YOUR ASSIGNMENT >> All of the data that follows is to be written out exactly, with images excluded.

········

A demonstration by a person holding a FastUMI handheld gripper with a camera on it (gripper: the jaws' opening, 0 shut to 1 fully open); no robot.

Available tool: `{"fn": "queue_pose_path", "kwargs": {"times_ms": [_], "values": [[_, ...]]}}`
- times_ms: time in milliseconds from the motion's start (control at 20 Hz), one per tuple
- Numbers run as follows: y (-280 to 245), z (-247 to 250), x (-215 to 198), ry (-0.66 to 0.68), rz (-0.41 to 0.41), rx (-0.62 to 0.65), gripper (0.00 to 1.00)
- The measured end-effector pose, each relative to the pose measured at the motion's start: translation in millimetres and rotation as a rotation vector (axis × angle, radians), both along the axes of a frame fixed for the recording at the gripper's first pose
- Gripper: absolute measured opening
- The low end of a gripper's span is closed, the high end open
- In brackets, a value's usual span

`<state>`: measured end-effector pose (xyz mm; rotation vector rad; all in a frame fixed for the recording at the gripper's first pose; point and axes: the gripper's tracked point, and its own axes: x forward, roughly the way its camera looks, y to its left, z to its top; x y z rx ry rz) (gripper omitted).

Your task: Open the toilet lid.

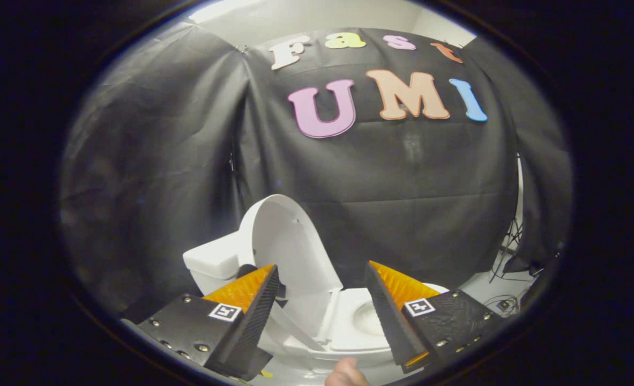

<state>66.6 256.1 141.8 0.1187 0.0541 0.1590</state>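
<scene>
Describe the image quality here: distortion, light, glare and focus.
Gripper view: strong fisheye bending, so the toilet and its raised lid lean and curve; light is dim and even, the black cloth wall swallowing detail; the white lid is bright but not blown out; the open gripper fingers look fairly sharp, while a fingertip below them is blurred.

Gripper (322, 279) fingers wide apart, empty; fingertip (346, 372) just below
</scene>
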Motion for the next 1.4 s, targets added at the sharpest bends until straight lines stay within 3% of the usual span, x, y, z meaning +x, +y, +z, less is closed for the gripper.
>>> {"fn": "queue_pose_path", "kwargs": {"times_ms": [400, 950, 1400], "values": [[-65, 4, -13, -0.013, -0.013, 0.0, 0.95], [-183, -14, -32, 0.004, -0.13, -0.119, 0.95], [-246, -26, -43, 0.02, -0.189, -0.092, 0.95]]}}
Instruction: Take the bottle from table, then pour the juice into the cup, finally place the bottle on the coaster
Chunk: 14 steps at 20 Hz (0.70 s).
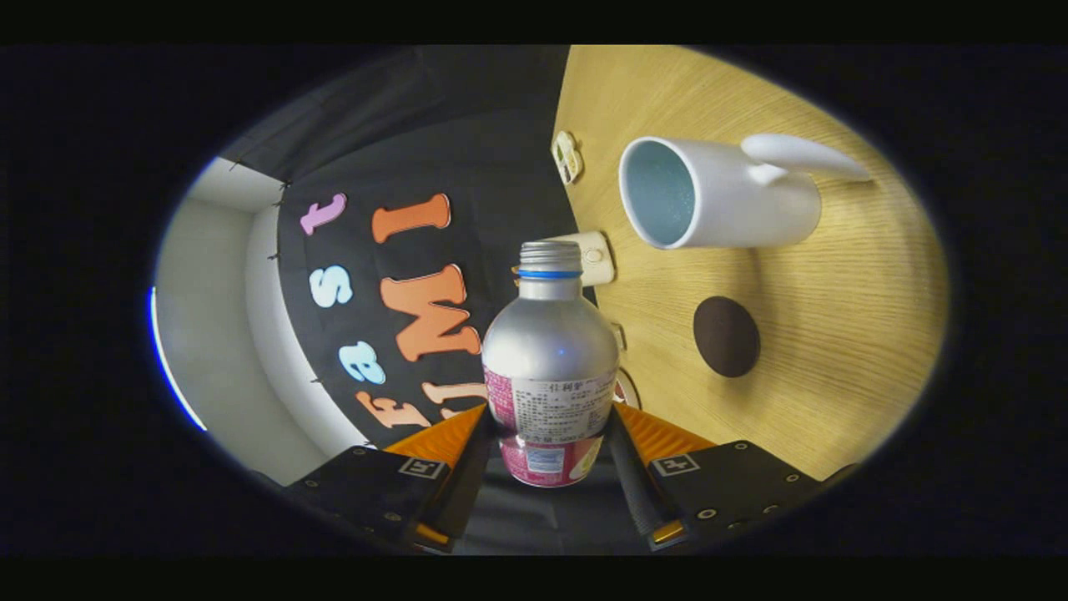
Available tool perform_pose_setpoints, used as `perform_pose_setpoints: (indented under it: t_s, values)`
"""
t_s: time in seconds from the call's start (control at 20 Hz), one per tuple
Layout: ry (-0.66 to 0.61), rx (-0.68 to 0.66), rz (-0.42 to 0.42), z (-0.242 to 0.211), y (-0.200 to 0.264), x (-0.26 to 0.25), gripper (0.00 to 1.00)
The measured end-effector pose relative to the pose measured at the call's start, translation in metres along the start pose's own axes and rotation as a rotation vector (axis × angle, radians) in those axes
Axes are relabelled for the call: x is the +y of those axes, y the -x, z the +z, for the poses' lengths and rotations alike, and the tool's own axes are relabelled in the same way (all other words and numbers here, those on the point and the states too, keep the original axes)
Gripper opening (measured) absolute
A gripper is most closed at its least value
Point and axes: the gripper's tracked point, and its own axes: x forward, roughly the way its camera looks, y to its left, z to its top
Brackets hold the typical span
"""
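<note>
My gripper (549,438) is shut on a silver bottle (549,351) with a pink label, both orange-padded fingers (446,438) pressing its lower body. The bottle is lifted and the view is rolled sideways, its capped neck with a blue ring pointing ahead of the fingers. Beyond the bottle and to its right stands a white cup (717,200) with a handle on the wooden table (834,334), its open mouth facing the bottle's side. A dark brown round coaster (726,335) lies on the table between the cup and my right finger.
Two small pale objects (567,156) (594,257) sit near the table's far edge against the black booth wall (467,150). A white wall panel (217,334) lies off to the left.
</note>
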Motion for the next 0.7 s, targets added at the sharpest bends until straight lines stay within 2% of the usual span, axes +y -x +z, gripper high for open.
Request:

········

SOLUTION >>
A demonstration by a person holding a FastUMI handheld gripper with a camera on it (gripper: the jaws' opening, 0 shut to 1 fully open); no robot.

Available tool: `{"fn": "queue_pose_path", "kwargs": {"times_ms": [_], "values": [[_, ...]]}}`
- times_ms: time in milliseconds from the motion's start (control at 20 Hz), one per tuple
- Numbers run as follows: y (-280 to 245), z (-247 to 250), x (-215 to 198), ry (-0.66 to 0.68), rz (-0.41 to 0.41), rx (-0.62 to 0.65), gripper (0.00 to 1.00)
- The measured end-effector pose, each relative to the pose measured at the motion's start: translation in millimetres and rotation as a rotation vector (axis × angle, radians), both along the axes of a frame fixed for the recording at the gripper's first pose
- Gripper: absolute measured opening
- The low end of a gripper's span is closed, the high end open
- In brackets, a value's usual span

`<state>`: measured end-effector pose (xyz mm; rotation vector rad; all in a frame fixed for the recording at the gripper's first pose; point and axes: the gripper's tracked point, and its own axes: x forward, roughly the way its camera looks, y to its left, z to its top; x y z rx ry rz) (gripper omitted).

Your task: Open the toilet lid.


<state>66.6 256.1 141.8 0.1187 0.0541 0.1590</state>
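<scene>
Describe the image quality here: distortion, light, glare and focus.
Gripper view: strong fisheye bending, so the toilet and its raised lid lean and curve; light is dim and even, the black cloth wall swallowing detail; the white lid is bright but not blown out; the open gripper fingers look fairly sharp, while a fingertip below them is blurred.

Gripper (322, 279) fingers wide apart, empty; fingertip (346, 372) just below
</scene>
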Motion for the next 1.4 s, targets added at the sharpest bends until straight lines stay within 3% of the usual span, x, y, z meaning +x, +y, +z, less is closed for the gripper.
>>> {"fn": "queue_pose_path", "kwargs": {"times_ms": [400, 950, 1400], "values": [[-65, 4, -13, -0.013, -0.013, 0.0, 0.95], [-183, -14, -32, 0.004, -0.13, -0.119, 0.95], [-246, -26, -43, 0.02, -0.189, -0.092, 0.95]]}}
Instruction: Take the bottle from table, then pour the juice into the cup, finally place the bottle on the coaster
Chunk: 14 steps at 20 Hz (0.70 s).
Available tool perform_pose_setpoints, used as `perform_pose_setpoints: (indented under it: t_s, values)`
"""
t_s: time in seconds from the call's start (control at 20 Hz), one per tuple
Layout: ry (-0.66 to 0.61), rx (-0.68 to 0.66), rz (-0.42 to 0.42), z (-0.242 to 0.211), y (-0.200 to 0.264), x (-0.26 to 0.25), gripper (0.00 to 1.00)
The measured end-effector pose relative to the pose measured at the call's start, translation in metres along the start pose's own axes and rotation as a rotation vector (axis × angle, radians) in those axes
Axes are relabelled for the call: x is the +y of those axes, y the -x, z the +z, for the poses' lengths and rotations alike, and the tool's own axes are relabelled in the same way (all other words and numbers here, those on the point and the states too, keep the original axes)
Gripper opening (measured) absolute
A gripper is most closed at its least value
Point and axes: the gripper's tracked point, and its own axes: x forward, roughly the way its camera looks, y to its left, z to its top
Brackets hold the typical span
"""
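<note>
My gripper (549,438) is shut on a silver bottle (549,351) with a pink label, both orange-padded fingers (446,438) pressing its lower body. The bottle is lifted and the view is rolled sideways, its capped neck with a blue ring pointing ahead of the fingers. Beyond the bottle and to its right stands a white cup (717,200) with a handle on the wooden table (834,334), its open mouth facing the bottle's side. A dark brown round coaster (726,335) lies on the table between the cup and my right finger.
Two small pale objects (567,156) (594,257) sit near the table's far edge against the black booth wall (467,150). A white wall panel (217,334) lies off to the left.
</note>
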Motion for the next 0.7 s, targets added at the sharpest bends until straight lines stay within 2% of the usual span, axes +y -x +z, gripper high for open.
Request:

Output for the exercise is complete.